07:33Voilà, ça ne fait pas les journées.
07:36Être professeur des écoles, c'est comme si on avait une petite araignée dans le cerveau qui nous grignote H24,
07:43et ça ne s'arrête jamais.
07:46Et si on veut bien faire son travail, on y passe du temps,
07:51et moi, je ne voulais pas que ce travail devienne un boulot alimentaire.
07:55Le boulot alimentaire, c'est ça, c'est 24 heures par semaine, 6 mois de vacances, et on n'y pense plus.
08:01Et là, vous faites quoi, maintenant ?
08:03Alors, moi, je suis en formation pour devenir conductrice de train.
08:06Donc, à la SNCF ?
08:08Voilà, à la SNCF.
08:10Et voilà, ça a été un long cheminement.
08:13Et très rapidement, vos collègues vous en ont dit quoi quand vous leur avez annoncé la décision ?
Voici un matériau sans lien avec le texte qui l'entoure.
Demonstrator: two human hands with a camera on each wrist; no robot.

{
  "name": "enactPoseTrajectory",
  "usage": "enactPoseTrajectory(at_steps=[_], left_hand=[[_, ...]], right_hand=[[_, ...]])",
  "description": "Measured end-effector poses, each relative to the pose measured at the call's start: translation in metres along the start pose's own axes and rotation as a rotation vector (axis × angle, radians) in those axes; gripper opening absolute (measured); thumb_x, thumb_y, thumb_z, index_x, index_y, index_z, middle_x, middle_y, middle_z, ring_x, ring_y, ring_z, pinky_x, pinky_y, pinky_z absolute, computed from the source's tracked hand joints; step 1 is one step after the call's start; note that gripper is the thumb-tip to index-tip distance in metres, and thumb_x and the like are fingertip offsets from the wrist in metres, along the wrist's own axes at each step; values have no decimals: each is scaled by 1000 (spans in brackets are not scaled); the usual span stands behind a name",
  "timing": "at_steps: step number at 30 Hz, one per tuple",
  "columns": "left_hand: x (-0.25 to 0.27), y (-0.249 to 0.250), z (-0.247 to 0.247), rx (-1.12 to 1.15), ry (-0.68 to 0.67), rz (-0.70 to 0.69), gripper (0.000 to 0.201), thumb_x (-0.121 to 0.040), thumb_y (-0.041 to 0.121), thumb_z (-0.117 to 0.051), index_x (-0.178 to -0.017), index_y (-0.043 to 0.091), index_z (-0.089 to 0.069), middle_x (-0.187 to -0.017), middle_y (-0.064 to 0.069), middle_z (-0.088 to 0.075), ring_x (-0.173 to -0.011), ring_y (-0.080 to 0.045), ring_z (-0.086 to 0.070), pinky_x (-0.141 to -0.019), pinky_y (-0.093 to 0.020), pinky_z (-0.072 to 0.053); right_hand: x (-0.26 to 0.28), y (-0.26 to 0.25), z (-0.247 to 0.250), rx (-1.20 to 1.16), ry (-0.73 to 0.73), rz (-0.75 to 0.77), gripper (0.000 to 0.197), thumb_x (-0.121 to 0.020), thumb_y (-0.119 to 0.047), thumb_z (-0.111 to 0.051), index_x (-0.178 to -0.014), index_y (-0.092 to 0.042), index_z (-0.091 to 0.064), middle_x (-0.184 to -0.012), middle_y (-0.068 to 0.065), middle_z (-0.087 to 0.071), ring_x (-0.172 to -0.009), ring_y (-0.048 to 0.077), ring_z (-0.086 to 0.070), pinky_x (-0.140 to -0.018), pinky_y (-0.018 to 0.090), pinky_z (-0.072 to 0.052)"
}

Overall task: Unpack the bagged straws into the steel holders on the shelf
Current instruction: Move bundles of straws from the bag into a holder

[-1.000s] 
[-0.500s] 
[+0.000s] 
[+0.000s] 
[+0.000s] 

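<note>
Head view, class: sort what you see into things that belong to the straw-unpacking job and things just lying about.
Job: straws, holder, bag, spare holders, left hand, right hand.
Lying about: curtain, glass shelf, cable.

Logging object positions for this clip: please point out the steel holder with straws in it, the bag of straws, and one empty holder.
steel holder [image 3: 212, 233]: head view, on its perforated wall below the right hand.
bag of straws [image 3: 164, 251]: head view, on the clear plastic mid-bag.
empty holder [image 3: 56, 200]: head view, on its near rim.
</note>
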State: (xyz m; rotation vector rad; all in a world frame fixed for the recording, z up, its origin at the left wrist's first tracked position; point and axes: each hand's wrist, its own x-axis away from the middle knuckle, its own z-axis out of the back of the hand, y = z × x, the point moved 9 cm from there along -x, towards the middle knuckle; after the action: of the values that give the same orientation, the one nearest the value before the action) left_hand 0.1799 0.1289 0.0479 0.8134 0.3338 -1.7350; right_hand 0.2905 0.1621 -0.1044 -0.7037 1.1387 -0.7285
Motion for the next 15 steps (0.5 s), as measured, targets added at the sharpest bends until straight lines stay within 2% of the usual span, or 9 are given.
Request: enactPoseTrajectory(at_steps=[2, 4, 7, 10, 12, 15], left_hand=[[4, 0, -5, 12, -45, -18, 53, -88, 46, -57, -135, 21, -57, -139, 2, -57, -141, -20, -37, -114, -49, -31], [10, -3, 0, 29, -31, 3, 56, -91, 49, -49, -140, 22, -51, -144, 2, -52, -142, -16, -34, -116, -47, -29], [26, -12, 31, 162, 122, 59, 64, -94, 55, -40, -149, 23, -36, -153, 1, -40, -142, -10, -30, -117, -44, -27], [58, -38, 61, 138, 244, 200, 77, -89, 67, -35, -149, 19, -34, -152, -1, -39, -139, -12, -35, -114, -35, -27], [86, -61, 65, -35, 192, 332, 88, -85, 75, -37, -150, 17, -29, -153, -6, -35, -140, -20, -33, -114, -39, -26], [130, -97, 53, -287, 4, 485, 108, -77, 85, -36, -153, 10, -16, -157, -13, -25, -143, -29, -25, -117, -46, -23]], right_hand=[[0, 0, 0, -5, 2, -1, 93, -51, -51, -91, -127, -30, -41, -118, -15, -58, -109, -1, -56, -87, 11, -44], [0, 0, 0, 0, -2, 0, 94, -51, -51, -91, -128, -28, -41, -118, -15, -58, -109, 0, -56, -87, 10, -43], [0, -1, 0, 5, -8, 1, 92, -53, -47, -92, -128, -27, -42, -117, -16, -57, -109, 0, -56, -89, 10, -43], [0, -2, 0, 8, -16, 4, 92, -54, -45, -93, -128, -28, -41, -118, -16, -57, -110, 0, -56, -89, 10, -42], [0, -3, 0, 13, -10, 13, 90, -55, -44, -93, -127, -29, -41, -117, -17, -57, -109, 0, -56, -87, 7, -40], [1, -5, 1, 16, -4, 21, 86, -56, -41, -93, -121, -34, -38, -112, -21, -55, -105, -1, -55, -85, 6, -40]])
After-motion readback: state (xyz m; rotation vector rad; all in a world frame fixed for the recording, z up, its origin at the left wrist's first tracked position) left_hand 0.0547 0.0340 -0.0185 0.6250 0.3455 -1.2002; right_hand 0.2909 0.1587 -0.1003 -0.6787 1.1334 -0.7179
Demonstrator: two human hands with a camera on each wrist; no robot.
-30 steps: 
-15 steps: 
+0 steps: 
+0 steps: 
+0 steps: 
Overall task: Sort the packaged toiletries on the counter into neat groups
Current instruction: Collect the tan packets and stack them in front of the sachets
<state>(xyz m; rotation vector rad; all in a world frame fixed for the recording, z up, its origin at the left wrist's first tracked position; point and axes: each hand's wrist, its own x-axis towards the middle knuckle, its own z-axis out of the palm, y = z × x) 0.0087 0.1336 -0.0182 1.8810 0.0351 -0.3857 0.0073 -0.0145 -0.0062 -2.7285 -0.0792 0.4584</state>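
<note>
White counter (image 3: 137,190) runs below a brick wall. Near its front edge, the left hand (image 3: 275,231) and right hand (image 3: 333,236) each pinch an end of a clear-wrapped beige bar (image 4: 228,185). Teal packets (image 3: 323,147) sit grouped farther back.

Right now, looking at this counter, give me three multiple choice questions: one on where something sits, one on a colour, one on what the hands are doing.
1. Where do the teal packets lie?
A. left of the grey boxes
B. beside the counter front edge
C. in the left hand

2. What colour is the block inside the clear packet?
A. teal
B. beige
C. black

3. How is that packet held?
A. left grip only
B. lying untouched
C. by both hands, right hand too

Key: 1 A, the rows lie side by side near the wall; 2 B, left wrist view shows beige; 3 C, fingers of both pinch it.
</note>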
08:17Alors, il y a eu des collègues qui ont dit,
08:20mais non, mais fais le doron jusqu'à ce que tu sois en retraite,
08:26enfin, ce n'est pas pour demain, mais ce n'est pas grave,
08:29prends tes distances, voilà, j'ai eu beaucoup ça.
08:31Prends tes distances, ce n'est pas grave, mais quand on ne peut pas, on ne peut pas.
08:35Et puis, il y a quand même une grande partie qui m'a dit
08:39qu'ils étaient, que j'avais de la chance,
08:44et qu'ils aimeraient bien être à ma place.
08:46Alors, pas forcément pour ce métier-là, mais d'avoir trouvé autre chose.
08:51Merci beaucoup pour votre témoignage, Anne Lexa, 24 ans,
08:54donc à enseigner, notamment à Perpignan et Saint-Estèphe, dans les Pyrénées-Orientales.
08:57Vous avez choisi de vous reconvertir, de devenir conductrice de train.
09:00On retient cette image que vous nous avez dit,
09:02comme une araignée ce métier, comme une araignée qui vous grignote la tête.
09:06Merci pour votre témoignage, bonne journée et bonne chance pour cette nouvelle vie.
09:09Merci, au revoir, bonne journée.